La juste contribution aux charges publiques est au cœur du Pacte républicain : la lutte contre la fraude est une nécessité morale, mais c’est aussi un impératif d’efficacité.
 
Depuis 2012, le Gouvernement a fait adopter 70 mesures, qui ont permis d’améliorer substantiellement l’efficacité du contrôle fiscal. En 2015, les redressements ont dépassé 21 Md€, contre 16 Md€ en moyenne auparavant, en particulier grâce aux redressements effectuées sur des sociétés multinationales.
 
L’administration fiscale dispose désormais de nouveaux outils pour détecter les fraudes, notamment grâce à la possibilité, avec la méthode du datamining, de faire parler les données informatiques.
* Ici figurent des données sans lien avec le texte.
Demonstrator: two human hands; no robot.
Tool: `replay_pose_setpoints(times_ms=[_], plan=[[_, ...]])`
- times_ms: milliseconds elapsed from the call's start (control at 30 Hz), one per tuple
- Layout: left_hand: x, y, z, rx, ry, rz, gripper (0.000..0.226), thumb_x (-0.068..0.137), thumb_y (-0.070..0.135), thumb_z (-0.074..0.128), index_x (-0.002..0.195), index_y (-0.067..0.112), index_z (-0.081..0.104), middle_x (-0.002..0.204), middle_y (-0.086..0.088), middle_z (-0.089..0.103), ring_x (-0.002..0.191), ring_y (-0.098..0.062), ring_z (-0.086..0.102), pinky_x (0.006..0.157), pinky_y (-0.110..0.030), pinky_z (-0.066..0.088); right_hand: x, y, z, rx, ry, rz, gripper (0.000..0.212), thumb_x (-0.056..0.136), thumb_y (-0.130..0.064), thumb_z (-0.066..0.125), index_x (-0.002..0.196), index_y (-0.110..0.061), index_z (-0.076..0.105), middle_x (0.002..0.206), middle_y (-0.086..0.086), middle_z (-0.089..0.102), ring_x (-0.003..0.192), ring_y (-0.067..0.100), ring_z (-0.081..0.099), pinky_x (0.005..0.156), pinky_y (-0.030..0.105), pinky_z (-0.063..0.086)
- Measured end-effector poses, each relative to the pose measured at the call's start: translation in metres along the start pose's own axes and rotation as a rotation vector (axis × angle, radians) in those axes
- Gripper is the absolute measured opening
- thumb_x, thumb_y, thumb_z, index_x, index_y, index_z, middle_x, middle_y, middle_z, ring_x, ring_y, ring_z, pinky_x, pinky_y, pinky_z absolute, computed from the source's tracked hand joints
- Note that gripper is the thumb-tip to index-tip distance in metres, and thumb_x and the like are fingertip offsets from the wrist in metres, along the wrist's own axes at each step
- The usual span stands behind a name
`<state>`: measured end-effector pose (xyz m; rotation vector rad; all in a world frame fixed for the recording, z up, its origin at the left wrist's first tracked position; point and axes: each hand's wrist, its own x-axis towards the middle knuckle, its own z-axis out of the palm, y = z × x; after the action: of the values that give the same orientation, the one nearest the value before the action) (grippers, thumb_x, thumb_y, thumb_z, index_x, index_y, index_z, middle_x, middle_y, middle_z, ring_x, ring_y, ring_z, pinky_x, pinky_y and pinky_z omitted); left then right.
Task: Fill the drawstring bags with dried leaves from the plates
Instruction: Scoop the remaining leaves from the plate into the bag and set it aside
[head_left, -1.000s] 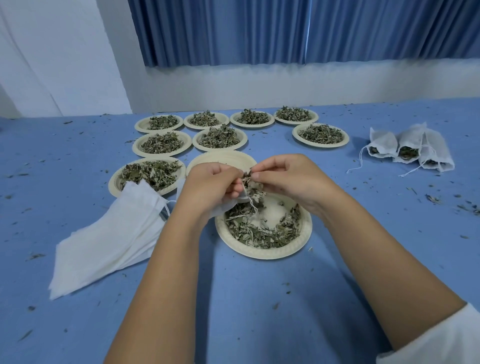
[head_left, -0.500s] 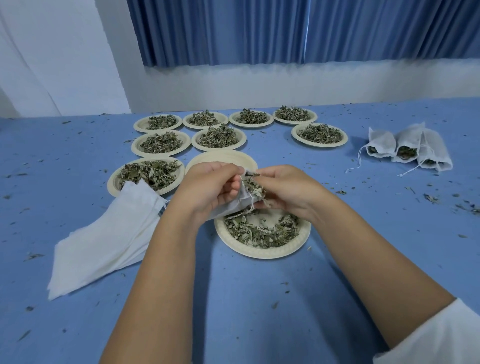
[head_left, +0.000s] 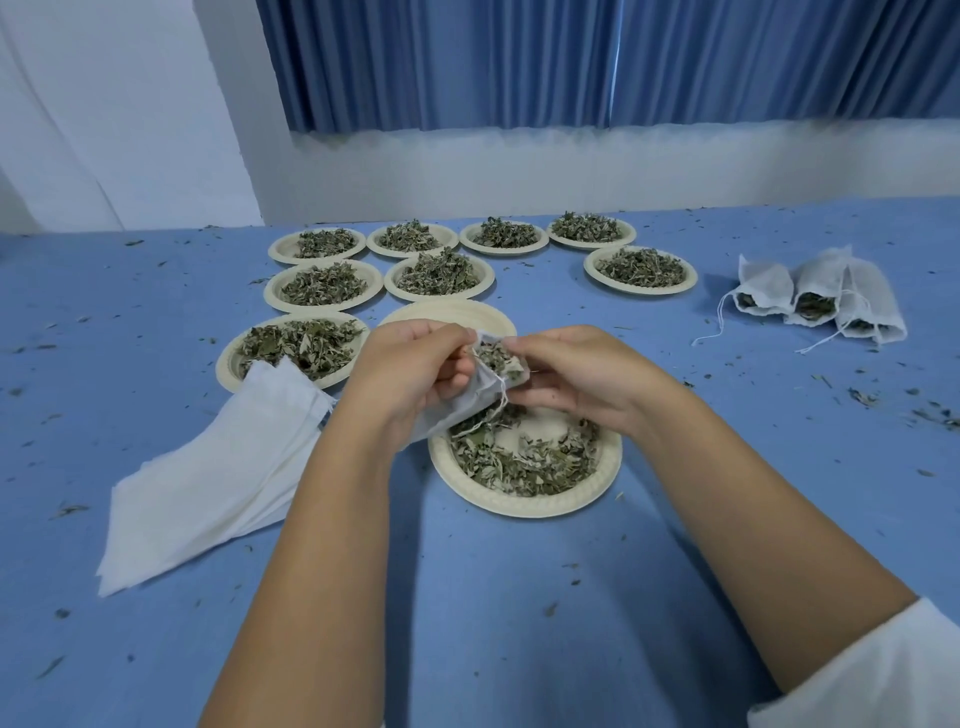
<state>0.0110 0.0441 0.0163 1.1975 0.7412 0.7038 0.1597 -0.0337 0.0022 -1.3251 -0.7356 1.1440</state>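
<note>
A small white drawstring bag (head_left: 467, 402) hangs over the near paper plate (head_left: 524, 501), its mouth full of dried leaves. My left hand (head_left: 410, 376) grips the bag's left rim and body. On the mouth's right edge my right hand (head_left: 576, 376) pinches the cloth, fingers curled against the leaves. The bag's string dangles toward the plate. That plate holds a ring of dried leaves (head_left: 524, 462) with a bare patch in the middle.
Several leaf-filled plates (head_left: 439, 275) stand behind, plus an empty plate (head_left: 457, 314). A stack of flat empty bags (head_left: 218, 478) lies at the left. Three filled bags (head_left: 821, 301) lie at the right. Leaf crumbs dot the blue table (head_left: 467, 623).
Both hands have come down and nearer to me with the bag. The bag's mouth now shows more leaves, and my right hand has shifted from above the mouth to its right edge.
</note>
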Motion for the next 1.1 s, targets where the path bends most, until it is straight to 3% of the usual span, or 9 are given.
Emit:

La lutte spécifique contre la fraude à la TVA a été renforcée par la création d’instances d’échange d’informations entre les administrations en France (Task Force TVA) et dans l’Union européenne (Eurofisc) et se poursuivra par l’entrée en vigueur de nouvelles mesures telles que celle pour les commerçants de détenir des logiciels de caisse garantissant l’absence de manipulation des encaissements.
 
Pour les fraudes les plus graves, cette action de l’administration est assortie de poursuites pénales (plus de 1000 par an). Les infractions les plus complexes, comme les affaires rendues publiques par les Panama papers, conduisent à une action simultanée de l’administration fiscale, du parquet national financier et de la police fiscale.
 
Pour garantir l’efficacité de la lutte contre la fraude fiscale, le Gouvernement agit par ailleurs au niveau international pour que l’impôt soit payé là où la richesse est créée. L’échange d’informations sur demande, avec les administrations fiscales des autres Etats, a été multiplié par deux depuis 2011, et a contribué à rétablir 5 Md€ de bénéfices au profit de la France l’an dernier. L’objectif demeure le passage de tous les pays du monde, à compter de 2017, à l’échange automatique d’information financière, que ce soit pour les entreprises ou pour les particuliers, avec une attention particulière portée à l’identification des bénéficiaires effectifs de toute structure.
 
Cette action résolue contre la fraude n’exclut pas, au contraire, l’attention portée aux modalités de contrôle fiscal, pour qu’il se passe dans de bonnes conditions, et au besoin de sécurité juridique des acteurs économiques, qui souhaitent connaître à l’avance le traitement fiscal que recevra leur projet. Cette prévisibilité a été renforcée par la charte de non-rétroactivité et par la publication des montages abusifs que l’administration redresse.